The Bliss from Knowing that You’re Cherished, on Filial Relations

Because you’re kind to me, and I shall, be kind to you in return, how peace is found, in this household, translated…

My mother-in-law’s feet ached for a long time now, but, she’d not liked going to the hospitals, would rather have the patches all over her feet, and limped around as she prepared the meals.  Since my father-in-law became bedridden, my mother-in-law had a much heavier burden to carry, causing her feet to start aching; after my father-in-law passed away, my mother-in-law started having troubles moving around and about.

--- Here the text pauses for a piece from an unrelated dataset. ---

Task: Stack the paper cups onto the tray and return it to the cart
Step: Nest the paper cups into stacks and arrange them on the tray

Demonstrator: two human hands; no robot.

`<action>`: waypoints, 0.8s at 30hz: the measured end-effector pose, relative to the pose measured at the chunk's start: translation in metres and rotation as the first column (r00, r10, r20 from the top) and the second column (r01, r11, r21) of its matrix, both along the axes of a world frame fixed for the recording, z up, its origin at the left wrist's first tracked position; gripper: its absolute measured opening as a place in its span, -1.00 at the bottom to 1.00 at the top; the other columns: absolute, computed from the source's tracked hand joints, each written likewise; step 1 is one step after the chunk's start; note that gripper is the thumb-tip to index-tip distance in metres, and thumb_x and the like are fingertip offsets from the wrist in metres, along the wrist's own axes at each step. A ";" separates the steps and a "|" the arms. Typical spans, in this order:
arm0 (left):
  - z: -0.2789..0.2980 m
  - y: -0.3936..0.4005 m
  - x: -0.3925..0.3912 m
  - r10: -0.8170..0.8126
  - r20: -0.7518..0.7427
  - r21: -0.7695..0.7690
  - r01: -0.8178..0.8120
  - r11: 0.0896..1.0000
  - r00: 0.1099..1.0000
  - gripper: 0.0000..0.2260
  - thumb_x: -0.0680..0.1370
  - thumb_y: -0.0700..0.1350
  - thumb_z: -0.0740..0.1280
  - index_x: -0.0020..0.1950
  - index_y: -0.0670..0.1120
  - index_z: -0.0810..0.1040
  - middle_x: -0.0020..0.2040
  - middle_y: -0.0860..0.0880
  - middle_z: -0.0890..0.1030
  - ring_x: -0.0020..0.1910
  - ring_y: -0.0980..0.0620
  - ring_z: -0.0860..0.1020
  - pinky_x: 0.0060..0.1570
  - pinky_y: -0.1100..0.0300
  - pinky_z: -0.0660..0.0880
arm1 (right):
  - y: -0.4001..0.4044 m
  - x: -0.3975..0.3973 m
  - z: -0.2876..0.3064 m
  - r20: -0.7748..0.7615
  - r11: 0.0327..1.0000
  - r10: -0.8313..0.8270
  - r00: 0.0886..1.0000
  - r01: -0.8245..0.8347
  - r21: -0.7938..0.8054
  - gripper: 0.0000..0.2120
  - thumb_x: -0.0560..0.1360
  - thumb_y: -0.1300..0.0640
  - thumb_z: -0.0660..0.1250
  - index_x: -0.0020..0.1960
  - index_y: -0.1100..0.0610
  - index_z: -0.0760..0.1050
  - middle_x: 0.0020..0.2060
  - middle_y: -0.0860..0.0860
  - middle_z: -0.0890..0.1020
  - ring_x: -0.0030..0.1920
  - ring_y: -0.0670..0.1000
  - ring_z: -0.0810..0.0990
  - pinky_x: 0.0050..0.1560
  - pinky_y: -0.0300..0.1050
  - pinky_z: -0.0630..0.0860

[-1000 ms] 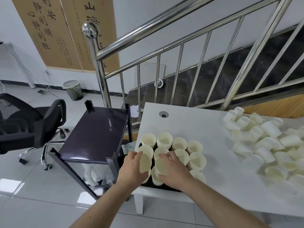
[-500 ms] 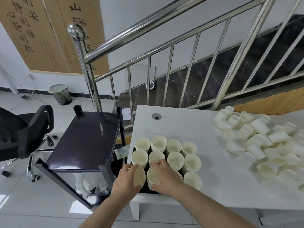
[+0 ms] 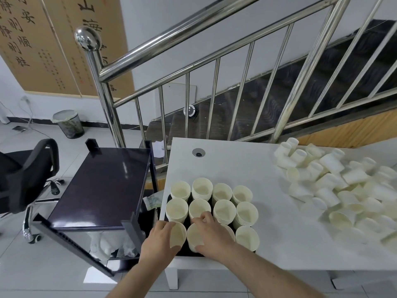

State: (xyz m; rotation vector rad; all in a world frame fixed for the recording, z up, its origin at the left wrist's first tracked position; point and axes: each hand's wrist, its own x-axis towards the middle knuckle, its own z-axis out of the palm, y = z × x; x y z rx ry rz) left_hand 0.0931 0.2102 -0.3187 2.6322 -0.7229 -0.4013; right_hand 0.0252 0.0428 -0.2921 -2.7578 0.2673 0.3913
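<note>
Starting at the far left, a black mesh office chair (image 3: 23,177) is seen on the grey tiled floor, with a dark wire waste bin (image 3: 68,124) lined with a pale bag set against the wall behind it. Next to the chair a dark purple glossy-topped cart (image 3: 101,186) is parked, its top shelf bare, and crumpled white plastic bags (image 3: 107,247) are stuffed on the level below. Just beside the cart a white rectangular table (image 3: 279,233) is placed in front of a polished steel stair railing (image 3: 193,50).

At the table's near-left corner a flat black tray (image 3: 187,251) is laid, and stacks of cream paper cups (image 3: 212,203) are packed upright on it in rows. The left hand (image 3: 158,244) is curled around one cream cup (image 3: 178,234) at the tray's front-left corner, which is tilted with its mouth turned up and toward the right. The right hand (image 3: 211,235) is spread over the neighbouring front stack (image 3: 194,235), its thumb pressed to the near side of the rim and its fingers arched over the top; a firm grip cannot be told from a mere touch.

Further right, well apart from the tray, a loose heap of white paper cups (image 3: 335,186) is scattered on their sides across the tabletop up to the right edge of the view.
</note>
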 end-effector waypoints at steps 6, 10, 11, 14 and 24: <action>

And so, my mother-in-law left the cooking to my husband’s eldest brother who’d never been into the kitchen before, she’d sat by the doorway of the kitchen, and gave him step-by-step guidelines of how to cook, how to make the soups, fried the fish.  That day I’d gone back to my mother-in-law’s to visit, saw that she was not in a good shape, I’d, persuaded her, finally, to go to the hospitals with me, and, she’d started on the monthly treatment programs.  During which time, my husband’s eldest brother went from couldn’t differentiate between salt and sugar, and not knowing if the produces were cooked completely, to becoming, an excellent cook.

a mother and daughter-in-law so close, not my photograph…

Every time I’d visited my mother-in-law, she’d always had my husband’s eldest brother head to the markets to shop for our favorite produces, and wouldn’t let me help out in the kitchens, and had me sat beside her watching the Korean soaps, and discussed the storylines with her.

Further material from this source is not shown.